Facebook currently has two classes of shares - Rs 2,311,052,873 Class A common stock and Rs 548,638,840 Class B common stock. Class A shares entitle shareholders to one vote per share. Class B shares carry 10 votes each. The new class C shares will not carry any voting rights.

Zuckerberg, the company's chief executive, owns nearly four million Facebook Class A shares and 468 million of the super-voting Class B shares, giving him control of over 60 per cent of the votes.

But, over time, Zuckerberg will be diluted down - for two reasons. The first is in the "ordinary course of business". The company will issue shares to employees or use shares as a currency for acquisition. The second, which will dilute him quicker, is the commitment that 99 per cent of the shares held by him will be sold/gifted to charity.

Zuckerberg's big bets on Instagram and Whatsapp, questioned at the time of the acquisition, are starting to pay off, cementing his status as a visionary and as the best person to lead Facebook. The board believes that "a large part of Facebook's success has stemmed from the leadership, creative vision and management of Mark Zuckerberg, and that the company's future success will depend on Mark's continued leadership".

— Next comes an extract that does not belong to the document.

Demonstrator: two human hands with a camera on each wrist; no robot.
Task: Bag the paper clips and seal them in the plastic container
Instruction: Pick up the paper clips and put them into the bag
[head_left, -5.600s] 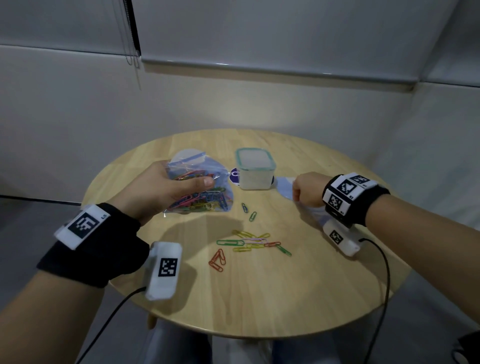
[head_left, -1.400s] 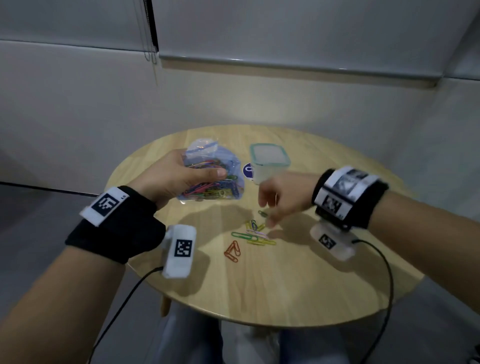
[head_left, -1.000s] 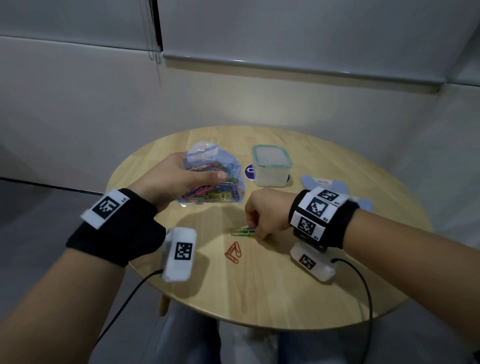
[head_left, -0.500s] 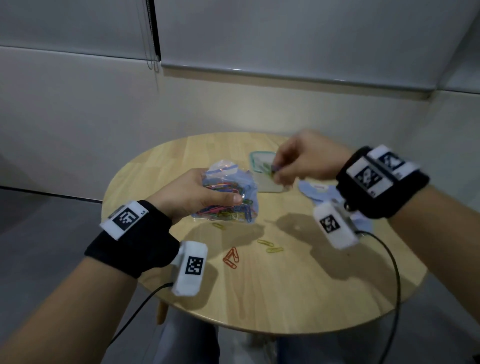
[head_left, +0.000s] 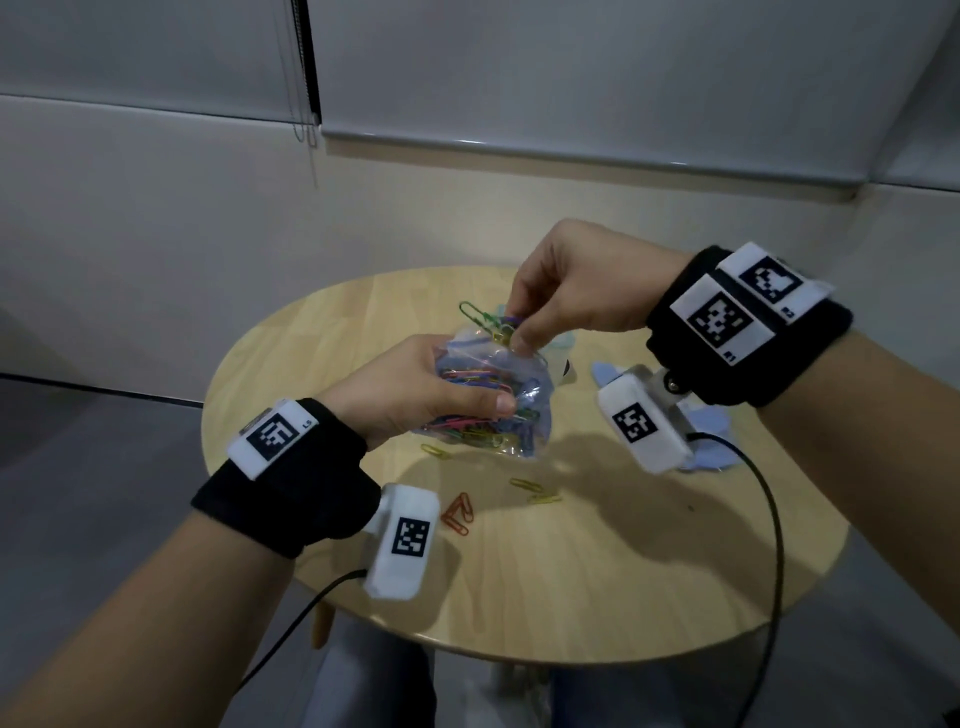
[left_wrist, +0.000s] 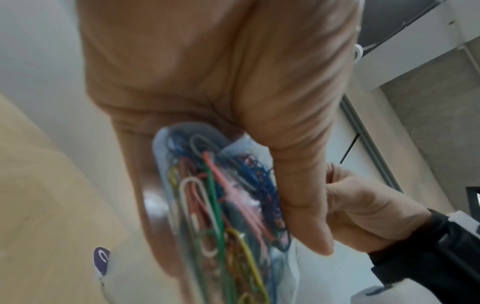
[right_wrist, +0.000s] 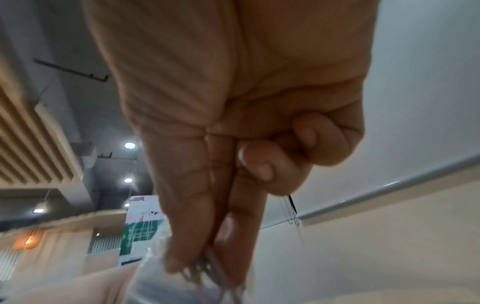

So, the issuance of these shares will help keep operational and ownership control with Zuckerberg.

Issuing Class C (or non-voting shares) as bonus implies that he can sell the shares in sequence - first Class C shares, then Class A, before finally touching the Class B shares retaining in control for a lot longer. A Bloomberg analysis shows while under the existing structure, selling shares aggregating just US$6.1 billion pushed him below 50.1 per cent voting: but, under the proposed structure, he will be able to sell shares aggregating US$32.7 billion without losing dominant control over voting rights.

Facebook has already been hit with lawsuit over a plan to issue new stock, citing that "Zuckerberg wishes to retain this power, while selling off large amounts of his stockholdings, and reaping billions of dollars in proceeds" and that the "company takes our money, but does not give us a say in management". That proceeds are to be used for charity does not seem to cut ice as this proposal strikes at the heart of corporate democracy: One share one vote.

The case in favour of dual or multiple class shares argues that the promoters/founders have a long-term vision - as opposed to investors, who often have a short-term outlook. The dual class protects this vision and the company during a lean patch.

Those opposed to dual or multiple class voting shares argue that this allows "owners" to own only a small portion of the total shares, but get a disproportionate control over the votes. Given their emotional connect, (generations of) families entrench themselves into the operations of the company and are difficult to dislodge regardless of their abilities or performance.

The regulatory opinion, too, is divided. The New York Stock exchange permits multiple classes of shares to list (though there was a 15-year period after 1940 when it did not allow non-voting shares to list). Marquee names like Berkshire Hathaway and Alphabet (earlier Google), have dual classes of shares. The Hong Kong Stock Exchange does not permit these, which explains why a large number of Chinese firms, including Alibaba, Baidu and JD.com, are all listed on the Big Board. In fact, just prior to the Alibaba listing last year, the Hong Kong Stock Exchange toyed with the idea of changing regulations and permitting listing dual class shares, but the Hong Kong Futures and Exchange Commission is believed to have shot down the proposal.

Are there lessons for India Inc.?

India has permitted dual class shares since 2000. Four companies have a dual class structure (Tata Motors Ltd, Future Retail Ltd, Jain Irrigation Systems Ltd and Gujarat NRE Coke Ltd) and these on an average trade at a 28 per cent discount to the market price. What explains this steep discount given that investors have traditionally not voted their shares?

My take is that this discount reflects that investors don't like differential voting rights, and perceive these to increase the risk of being abused by controlling shareholders. Unless investors start to trust managements, companies will find limited takers for non-voting shares.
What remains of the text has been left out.